Start of DATA EXCERPT

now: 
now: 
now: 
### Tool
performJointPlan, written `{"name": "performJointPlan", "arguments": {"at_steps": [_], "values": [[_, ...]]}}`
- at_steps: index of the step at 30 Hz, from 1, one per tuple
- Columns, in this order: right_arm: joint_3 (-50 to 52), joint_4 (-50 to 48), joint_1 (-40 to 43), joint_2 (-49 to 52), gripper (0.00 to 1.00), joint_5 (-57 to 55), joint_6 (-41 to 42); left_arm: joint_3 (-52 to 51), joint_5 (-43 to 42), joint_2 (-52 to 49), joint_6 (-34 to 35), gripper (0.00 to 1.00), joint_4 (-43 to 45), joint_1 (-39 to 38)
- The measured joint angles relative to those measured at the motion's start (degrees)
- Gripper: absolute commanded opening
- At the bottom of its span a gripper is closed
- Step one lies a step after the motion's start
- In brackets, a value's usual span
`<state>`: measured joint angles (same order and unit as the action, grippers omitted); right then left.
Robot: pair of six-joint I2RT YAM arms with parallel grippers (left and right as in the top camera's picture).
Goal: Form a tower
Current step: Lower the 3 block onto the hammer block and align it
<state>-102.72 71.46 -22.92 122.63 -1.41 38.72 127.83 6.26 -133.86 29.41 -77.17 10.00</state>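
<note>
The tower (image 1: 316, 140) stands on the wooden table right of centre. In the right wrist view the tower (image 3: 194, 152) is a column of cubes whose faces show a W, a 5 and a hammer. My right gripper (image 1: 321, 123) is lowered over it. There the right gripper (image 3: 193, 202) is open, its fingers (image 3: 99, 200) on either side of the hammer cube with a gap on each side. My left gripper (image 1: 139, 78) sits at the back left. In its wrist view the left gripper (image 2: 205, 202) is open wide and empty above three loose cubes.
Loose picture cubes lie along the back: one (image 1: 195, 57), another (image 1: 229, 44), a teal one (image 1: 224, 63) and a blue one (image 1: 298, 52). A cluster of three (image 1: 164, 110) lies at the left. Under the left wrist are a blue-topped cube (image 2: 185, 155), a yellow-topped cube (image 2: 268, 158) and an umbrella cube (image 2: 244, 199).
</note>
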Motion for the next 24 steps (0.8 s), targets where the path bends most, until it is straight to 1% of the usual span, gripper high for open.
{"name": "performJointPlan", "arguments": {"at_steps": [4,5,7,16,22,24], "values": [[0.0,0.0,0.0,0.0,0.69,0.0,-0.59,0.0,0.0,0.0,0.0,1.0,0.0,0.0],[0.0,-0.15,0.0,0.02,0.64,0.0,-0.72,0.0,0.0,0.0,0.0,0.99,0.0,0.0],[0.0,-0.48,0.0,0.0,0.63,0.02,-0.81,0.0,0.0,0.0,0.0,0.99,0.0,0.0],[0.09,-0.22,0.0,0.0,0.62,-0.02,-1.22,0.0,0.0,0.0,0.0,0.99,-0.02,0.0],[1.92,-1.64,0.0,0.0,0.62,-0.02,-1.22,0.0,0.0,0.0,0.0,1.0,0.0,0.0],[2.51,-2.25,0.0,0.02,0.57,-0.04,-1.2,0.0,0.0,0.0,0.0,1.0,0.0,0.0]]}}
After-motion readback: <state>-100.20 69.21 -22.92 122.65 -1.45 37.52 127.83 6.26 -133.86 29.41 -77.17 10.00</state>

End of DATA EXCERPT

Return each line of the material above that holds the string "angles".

**OUTPUT FOR THIS EXERCISE:**
- The measured joint angles relative to those measured at the motion's start (degrees)
`<state>`: measured joint angles (same order and unit as the action, grippers omitted); right then left.

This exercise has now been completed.